- Work to complete -
Set the data down again, exactly as it reads, but without the pictures.

- Data provided -
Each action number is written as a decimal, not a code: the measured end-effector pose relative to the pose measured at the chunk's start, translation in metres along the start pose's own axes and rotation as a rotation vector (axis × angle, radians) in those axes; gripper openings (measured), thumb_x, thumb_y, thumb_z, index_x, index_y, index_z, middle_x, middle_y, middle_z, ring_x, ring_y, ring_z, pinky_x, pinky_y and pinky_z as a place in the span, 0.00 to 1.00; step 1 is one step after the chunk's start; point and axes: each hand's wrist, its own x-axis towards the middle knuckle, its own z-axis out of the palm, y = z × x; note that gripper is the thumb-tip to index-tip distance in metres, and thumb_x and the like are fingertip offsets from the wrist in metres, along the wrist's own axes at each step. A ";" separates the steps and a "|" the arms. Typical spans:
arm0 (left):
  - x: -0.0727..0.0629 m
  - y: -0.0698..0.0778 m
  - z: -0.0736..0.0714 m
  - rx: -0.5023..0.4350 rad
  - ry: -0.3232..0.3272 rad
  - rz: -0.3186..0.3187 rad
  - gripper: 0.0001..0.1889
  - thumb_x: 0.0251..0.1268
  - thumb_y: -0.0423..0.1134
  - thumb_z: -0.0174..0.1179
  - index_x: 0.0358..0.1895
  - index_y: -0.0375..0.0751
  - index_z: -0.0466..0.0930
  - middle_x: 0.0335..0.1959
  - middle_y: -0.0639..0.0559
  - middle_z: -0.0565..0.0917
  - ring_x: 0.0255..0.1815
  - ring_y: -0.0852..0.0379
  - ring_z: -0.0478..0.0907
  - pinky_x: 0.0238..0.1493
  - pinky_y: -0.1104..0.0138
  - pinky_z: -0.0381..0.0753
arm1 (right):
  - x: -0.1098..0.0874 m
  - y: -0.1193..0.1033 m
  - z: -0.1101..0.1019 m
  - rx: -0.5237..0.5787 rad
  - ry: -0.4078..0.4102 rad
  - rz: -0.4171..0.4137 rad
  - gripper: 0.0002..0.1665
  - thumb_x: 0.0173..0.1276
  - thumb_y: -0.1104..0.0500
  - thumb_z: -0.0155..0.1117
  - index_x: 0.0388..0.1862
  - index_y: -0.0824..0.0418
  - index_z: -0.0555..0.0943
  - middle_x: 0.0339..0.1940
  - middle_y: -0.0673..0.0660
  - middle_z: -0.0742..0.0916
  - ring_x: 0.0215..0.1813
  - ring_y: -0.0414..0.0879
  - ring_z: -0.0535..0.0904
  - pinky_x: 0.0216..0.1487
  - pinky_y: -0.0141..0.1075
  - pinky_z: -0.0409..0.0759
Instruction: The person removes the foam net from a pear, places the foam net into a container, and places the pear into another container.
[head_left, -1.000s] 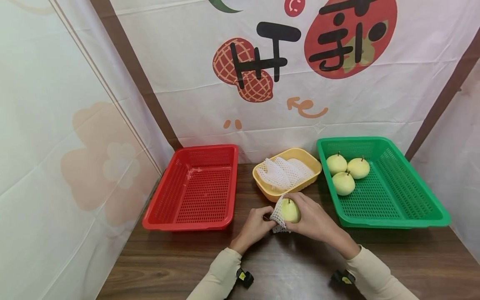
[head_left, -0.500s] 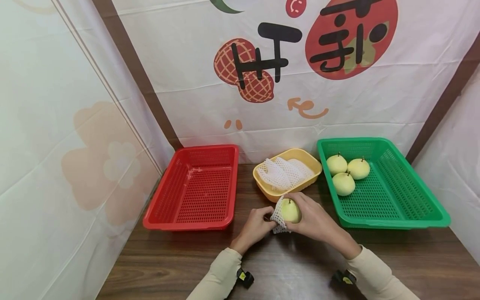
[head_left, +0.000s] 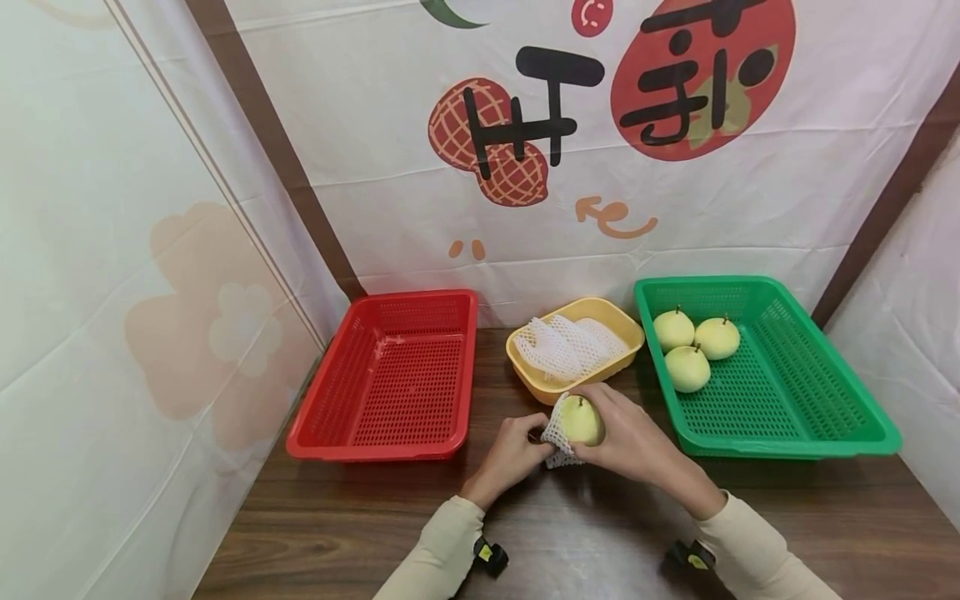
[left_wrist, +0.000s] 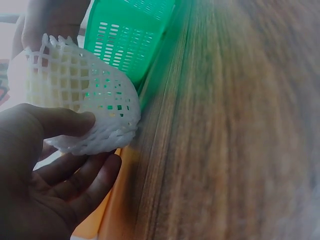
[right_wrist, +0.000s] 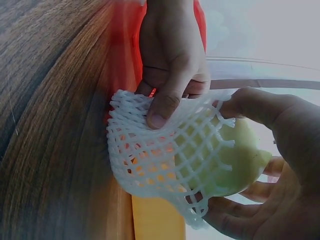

- Answer area -
Each action number is written as a decimal, not a code: the measured end-effector pose relative to the pose measured at the chunk's start, translation in metres along the start pose's own axes and rotation as a rotation vector (axis × angle, radians) in those axes; gripper openings (measured), thumb_x, thumb_y, thumb_z, index_x, index_y, index_z, middle_x, middle_y, middle_z, ring_x, ring_y, ring_z, pinky_x, pinky_y and pinky_z as a place in the span, 0.00 to 1.00; step 1 is one step after the chunk's start; point and axes: each hand's wrist, its own x-axis towards the middle knuckle, its own z-axis out of the palm, y = z × x; note that gripper is the thumb-tip to index-tip distance in metres, and thumb_x and the like are fingertip offsets from the wrist in metres, along the wrist's own axes at each step. A ";" separates the steps and a "|" the arms. Typical spans:
arm0 (left):
  - x: -0.0727..0.0629 m
  - y: -0.0698..0.0778 m
  - z: -0.0736..0.0714 m
  - rx: -0.5023..0.4350 rad
  - ry: -0.3232..0.3272 rad
  - rz: -0.3186..0.3187 rad
  - gripper: 0.0001..0.1889
  - thumb_x: 0.0251..0.1268
  - thumb_y: -0.0423..0.1134
  - thumb_z: -0.0174..0.1179
  - index_x: 0.0358..0.1895
  - index_y: -0.0375..0.0751
  - index_z: -0.0466..0.0930
  - middle_x: 0.0335..0.1959
  - middle_y: -0.0639..0.0559
  - middle_z: -0.0565..0.0917
  - ring_x: 0.0255..0.1815
  - ring_y: -0.0852..0.0379
  - ring_z: -0.0478..0.0907
  - pinky_x: 0.0238..0.1493
  - pinky_y: -0.1104..0.0138
  - pinky_z: -0.0381..0.0753
arm1 (right):
  - x: -0.1098..0.0874 m
  - y: -0.1193..0.1033 m
  - z: -0.1101..0.1019 m
  - rx: -0.5237..0.5787 rad
  - ry: -0.4078..0.4102 rad
  - rz: -0.4171..0.4137 rad
  - gripper: 0.0002..0.1665
  - thumb_x: 0.0173..0.1276
  - thumb_y: -0.1104..0.0500
  - thumb_z: -0.0155..0.1117
  - index_x: 0.0388..0.1862
  - index_y: -0.0824..0.0418
  - index_z: -0.0555..0.0943
  - middle_x: 0.0339..0.1940
  - middle_y: -0.0673..0.0660
  - middle_z: -0.0742..0.0916
  - ring_x: 0.0215..0.1813
  - ring_y: -0.0414..0.0879
  - ring_z: -0.0535..0.0904
  - pinky_x: 0.0216..0.1487
  - pinky_y: -0.0141..0.1075
  - pinky_z: -0.0409..0.0759
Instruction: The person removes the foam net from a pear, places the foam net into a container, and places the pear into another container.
[head_left, -1.000s] 
[head_left, -0.500s] 
[head_left, +0.000s] 
[left_wrist, +0.000s] 
[right_wrist, +0.000s] 

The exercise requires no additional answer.